UF: What’s your background, David? What were you doing prior to getting involved with Cuppy’s Coffee?
David: I am a Vietnam veteran working part time as a substitute teacher. A car accident ended my career as a police officer, leaving me 100% disabled. Prior to that, I was in restaurant management. My wife works for a local company.
UF: When did you decide you wanted to own your own business? Describe the process you went through to determine which franchise to buy.
David: My wife and I thought it would be a good retirement investment. We looked at several possibilities, made some phone calls, and Cuppy’s sounded like the best one.
UF: What did you find appealing about this type of business?
David: Coffee shops were going up all over our city and seemed to be doing very well. There is no Cuppy’s in Pensacola, so we thought it would be nice to bring in something new and different.
UF: How did you first hear about your specific franchise? What attracted you to the company?
David: We found the company through a franchise website on the Internet. It was a local company and the people you talked with made it sound like a new, but fast growing business.

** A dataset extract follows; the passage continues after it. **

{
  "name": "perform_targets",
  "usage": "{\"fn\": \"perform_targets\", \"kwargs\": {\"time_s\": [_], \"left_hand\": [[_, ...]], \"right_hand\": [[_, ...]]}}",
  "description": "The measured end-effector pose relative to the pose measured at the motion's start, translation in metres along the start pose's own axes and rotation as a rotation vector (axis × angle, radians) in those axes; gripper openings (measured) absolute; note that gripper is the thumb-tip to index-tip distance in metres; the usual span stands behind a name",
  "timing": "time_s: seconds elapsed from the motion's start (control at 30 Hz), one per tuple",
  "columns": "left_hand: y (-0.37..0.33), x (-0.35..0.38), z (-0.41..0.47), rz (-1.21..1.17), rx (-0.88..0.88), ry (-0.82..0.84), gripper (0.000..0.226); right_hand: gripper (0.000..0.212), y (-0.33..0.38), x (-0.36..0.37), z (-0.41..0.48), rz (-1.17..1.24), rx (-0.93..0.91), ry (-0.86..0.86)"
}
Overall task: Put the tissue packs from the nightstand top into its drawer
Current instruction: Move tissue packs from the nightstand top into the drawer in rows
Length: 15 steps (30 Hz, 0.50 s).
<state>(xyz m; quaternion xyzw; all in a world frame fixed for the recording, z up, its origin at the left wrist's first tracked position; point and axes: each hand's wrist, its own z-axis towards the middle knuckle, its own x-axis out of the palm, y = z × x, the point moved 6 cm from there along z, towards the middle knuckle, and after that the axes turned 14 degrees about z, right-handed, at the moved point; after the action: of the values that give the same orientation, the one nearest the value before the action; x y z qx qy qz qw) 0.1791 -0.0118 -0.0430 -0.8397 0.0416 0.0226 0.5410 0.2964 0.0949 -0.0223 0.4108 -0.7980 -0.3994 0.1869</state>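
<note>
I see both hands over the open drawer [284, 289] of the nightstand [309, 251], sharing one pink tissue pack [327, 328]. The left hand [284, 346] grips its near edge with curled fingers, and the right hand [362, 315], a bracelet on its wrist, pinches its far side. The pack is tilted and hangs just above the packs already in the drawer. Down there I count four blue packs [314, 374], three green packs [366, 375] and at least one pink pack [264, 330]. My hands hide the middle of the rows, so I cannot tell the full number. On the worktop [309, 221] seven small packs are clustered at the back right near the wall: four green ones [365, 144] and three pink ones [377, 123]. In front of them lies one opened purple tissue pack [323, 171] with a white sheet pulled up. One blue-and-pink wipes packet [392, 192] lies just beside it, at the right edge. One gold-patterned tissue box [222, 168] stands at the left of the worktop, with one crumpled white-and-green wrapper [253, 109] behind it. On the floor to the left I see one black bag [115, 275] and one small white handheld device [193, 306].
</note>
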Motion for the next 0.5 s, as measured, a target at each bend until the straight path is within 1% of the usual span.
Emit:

UF: Describe the company’s sales process and your interaction prior to becoming a franchisee/ depositor
David: In the beginning, they couldn’t have been more helpful. We went to Ft Walton Beach and were given a tour of the business and everyone was so upbeat and excited about us being there. We were told that they had a “special” going on with Elite and if we gave them $37,500.00 before the end of October, we would not have to pay the franchise fee. We asked what would happen if we couldn’t be financed and were told that the contract we would be signing had a clause that stated we would get our money back if financing was a problem. We went through their pre-approval for a loan and were told that we would have no problem getting a loan. So we gave them the money.
UF: What marketing and promotional guidance, programs & support were provided? Were they effective? Why or why not?
David: We were told that once we gave them the money, we would be contacted by every department within the company. We were not. When we asked why no one was calling, we were told that they would not be in contact with us until after we got our financing, which never happened.
UF: When did things start to go wrong? What was it that made you an unhappy franchisee?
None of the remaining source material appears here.